In South Africa’s Franschhoek mountains a helicopter drops off abseilers to cut down invasive pine trees that are choking off water supplies to millions of Cape Town residents already facing climate change-induced shortages.
The crews are there to help to remove 54,000 hectares of alien trees by 2025, in the process reclaiming an estimated 55 billion liters of water lost each year — two months of water supply for Cape Town.
Using hand saws to cut saplings while dangling over craggy cliffs, the team is targeting infestations of alien tree species, mainly pine, but also Australian acacia and eucalyptus, that carpet swathes of mountainside in dark green foliage.
Photo: Reuters
“We can’t eradicate the pines, but we’ve got to manage and control them because the scale is too big. It’s a massive problem,” said Louise Stafford, South Africa’s program director at The Nature Conservancy, a non-governmental organization leading the process.
The control of the pines was fast-tracked in 2018, when Cape Town narrowly avoided having its taps run dry during a drought dubbed “Day Zero.”
Pine trees, first introduced from Europe during the 17th century, are now the backbone of South Africa’s commercial forestry industry. However, their small seeds are easily dispersed by the wind and, with no natural enemies, they can spread rapidly from plantations to protected nature reserves, scientists said.
The alien trees also threaten native animals and plants in the Cape Floral Kingdom, where 70 percent of the plants, like the famous fynbos range of plants that are found nowhere else on the planet.
A single pine tree consumes at least 20 percent more water than the fynbos.
The animals under threat include the rough moss frog, which was discovered in 2008, about 100km east of Cape Town on the slopes of Caledon’s Klein Swartberg mountains, which are drained by three vital rivers.
“Out of the five sites we are monitoring, three no longer have any [rough moss] frogs. If we do not remove this carpet of pine trees there is no doubt the frogs will become extinct,” said John Measey, a zoologist at Stellenbosch University’s Centre for Invasion Biology.

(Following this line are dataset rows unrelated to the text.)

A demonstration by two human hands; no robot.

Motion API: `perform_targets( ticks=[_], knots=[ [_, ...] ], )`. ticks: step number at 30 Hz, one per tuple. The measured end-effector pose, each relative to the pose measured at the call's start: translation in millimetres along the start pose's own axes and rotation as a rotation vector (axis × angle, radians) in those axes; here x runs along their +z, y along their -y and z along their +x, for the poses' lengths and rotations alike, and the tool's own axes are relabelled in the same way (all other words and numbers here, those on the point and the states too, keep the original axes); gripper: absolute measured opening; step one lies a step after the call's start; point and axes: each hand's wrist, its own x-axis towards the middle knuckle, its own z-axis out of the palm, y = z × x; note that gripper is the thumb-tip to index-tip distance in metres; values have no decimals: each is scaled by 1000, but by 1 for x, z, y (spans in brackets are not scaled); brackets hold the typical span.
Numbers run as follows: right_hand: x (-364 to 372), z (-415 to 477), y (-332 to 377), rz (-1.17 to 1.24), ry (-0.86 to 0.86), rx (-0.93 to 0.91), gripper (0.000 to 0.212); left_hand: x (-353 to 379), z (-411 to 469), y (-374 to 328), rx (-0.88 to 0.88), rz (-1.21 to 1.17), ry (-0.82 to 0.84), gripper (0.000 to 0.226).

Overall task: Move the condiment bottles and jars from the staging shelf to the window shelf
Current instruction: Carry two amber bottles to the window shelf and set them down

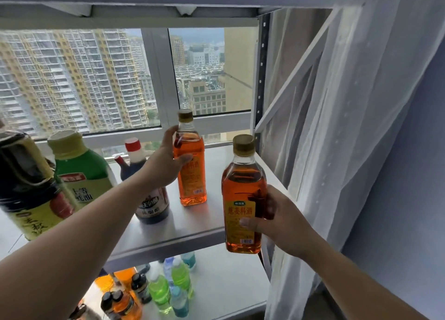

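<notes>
My left hand (166,160) grips an amber cooking-wine bottle (192,172) with a gold cap; its base stands on the grey window shelf (187,228) in front of the window. A second, matching amber bottle (242,199) is held by my right hand (277,221) at the shelf's front right corner, its base hanging just past the shelf's front edge. A dark vinegar bottle with a red cap (149,196) stands on the shelf behind my left forearm. Further left stand a green-labelled bottle (81,172) and a dark soy sauce bottle (29,187).
A lower shelf (226,276) holds several green, blue and orange drink bottles (168,288). A white sheer curtain (337,151) hangs close on the right, beside the shelf's metal post (261,78). Another shelf board (144,13) runs overhead.
</notes>
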Motion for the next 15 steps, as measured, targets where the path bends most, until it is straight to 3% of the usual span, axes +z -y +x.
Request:
perform_targets(
  ticks=[11,15],
  knots=[
    [29,39,-5,90,53,-69,56,-2,-6,-8,-64,7,-39,81],
    [44,56,-2,87,77,-79,54,-12,-17,-18,-61,68,-53,74]
  ],
)
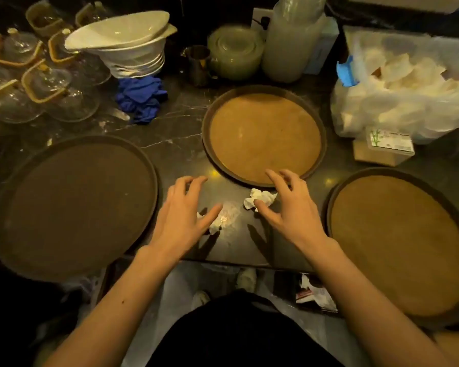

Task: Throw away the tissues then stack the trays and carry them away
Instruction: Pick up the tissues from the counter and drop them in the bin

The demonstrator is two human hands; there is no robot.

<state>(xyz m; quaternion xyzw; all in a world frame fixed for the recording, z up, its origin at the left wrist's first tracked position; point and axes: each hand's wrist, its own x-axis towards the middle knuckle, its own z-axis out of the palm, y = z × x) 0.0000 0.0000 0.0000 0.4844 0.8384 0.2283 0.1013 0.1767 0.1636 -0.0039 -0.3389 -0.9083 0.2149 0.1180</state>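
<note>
White tissues (pixel 260 198) lie under your open, empty left hand (pixel 183 215) and right hand (pixel 289 207); a loose pinch may drop them.

Both bare forearms reach forward from the bottom of the view, converging slightly toward the middle. The left hand (pixel 182 213) is palm down, fingers spread and gently curled, thumb swung out to its right side. The right hand (pixel 289 207) mirrors it, palm down, fingers arched and parted, thumb pointing inward toward the left hand. Neither hand grips anything; both are splayed wide with a gap between the two thumbs. The wrists are straight, in line with the forearms.
</note>
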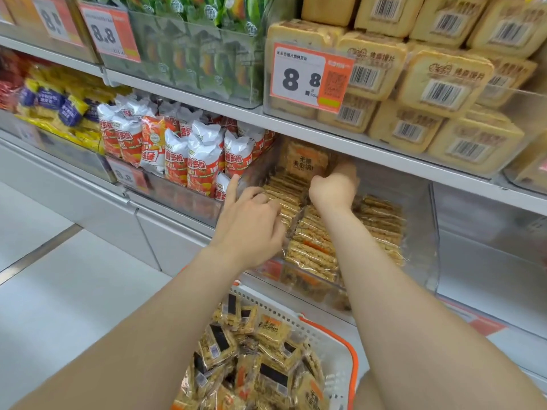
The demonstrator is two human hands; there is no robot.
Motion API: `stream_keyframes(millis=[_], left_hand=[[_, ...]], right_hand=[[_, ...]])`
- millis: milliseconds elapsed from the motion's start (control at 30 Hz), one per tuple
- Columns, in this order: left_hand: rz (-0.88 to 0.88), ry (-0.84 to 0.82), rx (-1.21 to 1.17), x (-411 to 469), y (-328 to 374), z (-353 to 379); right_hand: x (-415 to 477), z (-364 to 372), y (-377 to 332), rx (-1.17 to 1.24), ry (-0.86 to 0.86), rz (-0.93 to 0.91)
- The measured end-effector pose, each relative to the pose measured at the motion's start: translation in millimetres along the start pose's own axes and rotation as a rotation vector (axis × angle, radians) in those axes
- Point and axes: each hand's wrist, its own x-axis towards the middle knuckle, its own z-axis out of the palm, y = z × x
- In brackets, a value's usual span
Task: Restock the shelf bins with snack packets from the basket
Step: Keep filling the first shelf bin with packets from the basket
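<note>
Reaching among snack packets [313, 250], left hand [251, 223], right hand [333, 190], price tag [307, 76] 8.8

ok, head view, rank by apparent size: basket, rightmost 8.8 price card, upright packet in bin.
1. White plastic basket with orange rim (nearest camera, cropped)
2. orange-and-white paper price card
3. upright tan snack packet, partly hidden

One head cam, wide-angle, close to the shelf [325, 137], looking forward and down. Frame rolled: shelf edges slope down to the right. Bin [420, 232] sits centre-right, basket [352, 365] at bottom centre, floor [59, 291] at left.
</note>
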Motion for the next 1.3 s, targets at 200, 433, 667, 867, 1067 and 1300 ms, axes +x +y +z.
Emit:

Removing dense pine thickets is a huge task, but necessary.
“We are eating this elephant piece by piece,” Klein Swartberg Nature Conservancy chairman Lambert Fick said, as workers prepared ahead of a controlled fire to clear the area — a practice that some conservationists regard as risky.
Introducing moths, weevils or mites is also being considered to combat the trees, said Andrew Turner, a restoration ecologist at government agency CapeNature.
“It is not a silver bullet ... [they] cannot get rid of existing infestations, but rather stop it spreading further,” he said.